L’armée a «neutralisé» un chef de milice sécessionniste (ministre)

L’élimination des miliciens, dont 3 femmes, a permis de récupérer un arsenal de guerre, un stock de cocaïne et de libérer un otage

Photo : DR

APA-Yaoundé (Cameroun) De notre correspondant : Félix Cyriaque Ebolé Bola
Les forces de défense et de sécurité camerounaises ont, dans la nuit du 28 au 29 février à Bamenda (Nord-ouest), « neutralisé » 10 « terroristes sécessionnistes» dont un de leurs leaders, le «Général Fire Man», a affirmé le porte-parole du gouvernement, René Emmanuel Sadi.

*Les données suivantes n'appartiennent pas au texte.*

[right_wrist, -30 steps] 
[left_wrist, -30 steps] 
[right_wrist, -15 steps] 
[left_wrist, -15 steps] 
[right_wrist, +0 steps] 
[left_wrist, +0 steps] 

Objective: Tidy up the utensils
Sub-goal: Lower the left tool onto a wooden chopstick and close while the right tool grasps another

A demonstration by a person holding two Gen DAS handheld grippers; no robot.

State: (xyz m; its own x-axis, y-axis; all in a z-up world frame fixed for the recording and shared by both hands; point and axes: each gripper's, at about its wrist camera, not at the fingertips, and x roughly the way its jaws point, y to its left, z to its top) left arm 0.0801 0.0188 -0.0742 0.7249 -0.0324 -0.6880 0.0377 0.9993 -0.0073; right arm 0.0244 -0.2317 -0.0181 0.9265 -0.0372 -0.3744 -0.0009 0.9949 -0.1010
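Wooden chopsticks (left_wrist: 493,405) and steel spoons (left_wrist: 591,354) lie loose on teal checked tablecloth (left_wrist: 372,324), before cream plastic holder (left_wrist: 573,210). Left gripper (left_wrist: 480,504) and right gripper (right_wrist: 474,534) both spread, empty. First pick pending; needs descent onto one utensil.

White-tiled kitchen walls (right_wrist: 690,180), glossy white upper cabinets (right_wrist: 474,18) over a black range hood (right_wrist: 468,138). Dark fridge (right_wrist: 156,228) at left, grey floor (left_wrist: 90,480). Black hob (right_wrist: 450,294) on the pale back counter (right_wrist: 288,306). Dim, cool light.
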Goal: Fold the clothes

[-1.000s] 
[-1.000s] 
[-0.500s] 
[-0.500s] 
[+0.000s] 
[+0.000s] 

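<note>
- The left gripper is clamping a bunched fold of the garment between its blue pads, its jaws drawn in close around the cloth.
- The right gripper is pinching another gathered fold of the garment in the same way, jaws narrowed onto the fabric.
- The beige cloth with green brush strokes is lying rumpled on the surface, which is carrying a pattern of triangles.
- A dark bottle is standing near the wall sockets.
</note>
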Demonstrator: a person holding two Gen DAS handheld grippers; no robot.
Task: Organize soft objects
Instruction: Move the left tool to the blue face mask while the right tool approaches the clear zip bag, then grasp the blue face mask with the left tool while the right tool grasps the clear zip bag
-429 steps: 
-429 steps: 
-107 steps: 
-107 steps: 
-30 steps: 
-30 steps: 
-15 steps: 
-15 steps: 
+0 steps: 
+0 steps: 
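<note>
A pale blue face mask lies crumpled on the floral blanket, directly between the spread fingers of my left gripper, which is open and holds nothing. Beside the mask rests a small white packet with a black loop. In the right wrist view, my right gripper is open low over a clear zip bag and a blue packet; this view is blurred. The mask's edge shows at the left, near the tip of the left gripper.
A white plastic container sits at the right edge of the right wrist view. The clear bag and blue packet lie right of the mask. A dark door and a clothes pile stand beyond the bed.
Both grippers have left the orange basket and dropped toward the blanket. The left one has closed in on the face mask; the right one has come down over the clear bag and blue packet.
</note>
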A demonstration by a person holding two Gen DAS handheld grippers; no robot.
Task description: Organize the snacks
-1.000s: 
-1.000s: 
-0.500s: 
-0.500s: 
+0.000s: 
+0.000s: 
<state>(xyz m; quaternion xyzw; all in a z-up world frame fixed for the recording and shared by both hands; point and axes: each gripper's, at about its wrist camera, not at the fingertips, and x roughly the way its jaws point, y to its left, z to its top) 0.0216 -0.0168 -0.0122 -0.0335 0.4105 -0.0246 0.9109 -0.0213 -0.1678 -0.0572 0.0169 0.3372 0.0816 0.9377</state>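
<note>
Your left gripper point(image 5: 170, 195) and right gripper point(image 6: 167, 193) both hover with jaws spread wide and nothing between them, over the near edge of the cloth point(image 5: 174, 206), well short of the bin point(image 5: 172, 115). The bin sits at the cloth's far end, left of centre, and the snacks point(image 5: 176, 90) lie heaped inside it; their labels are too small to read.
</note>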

Dans un communiqué parvenu mardi à APA, il indique que l’élimination de ces miliciens, parmi lesquels 3 femmes, a permis de récupérer un arsenal de guerre, un stock de cocaïne et de libérer un otage capturé la veille lors d’un assaut séparatiste sur un chantier de construction d’un poste de commandement de l’armée.

Qualifiés de hors-la-loi, en embuscade autour dudit site et qui tenaient un retranchement fortifié dans l’enceinte d’une école publique, leur assaut s’était soldé par la mort d’un soldat et d’un ouvrier. Condamnant sans réserve ces actes de terreur commis par des individus déshumanisés, qui sèment au quotidien l’effroi et la désolation dans les régions anglophones du Nord-Ouest et du Sud-Ouest, M. Sadi a formellement démenti des « allégations totalement infondées et contraires à la réalité des faits », accusant l’armée d’avoir tué 15 personnes, dont 5 femmes et 5 enfants, lors de cette opération de ratissage.

Les exactions, imputées à l’armée dans la guerre sécessionniste, font bondir le pouvoir de Yaoundé ces dernières semaines, accusant les ONG de défense des droits humains de « propagande mensongère à travers les médias en ligne ».

Il en est ainsi de la tuerie contre des civils survenue le 14 février dans la localité de Ngarbuh, toujours dans le Nord-Ouest, dont les auteurs et le bilan demeure un sujet de controverse entre les parties, et pour laquelle le président Paul Biya a ordonné une enquête urgente. Selon le quotidien à capitaux privés de langue anglaise The Guardian Post, édition de mardi, 9 soldats présumés mêlés à ces assassinats de masse sont actuellement aux arrêts.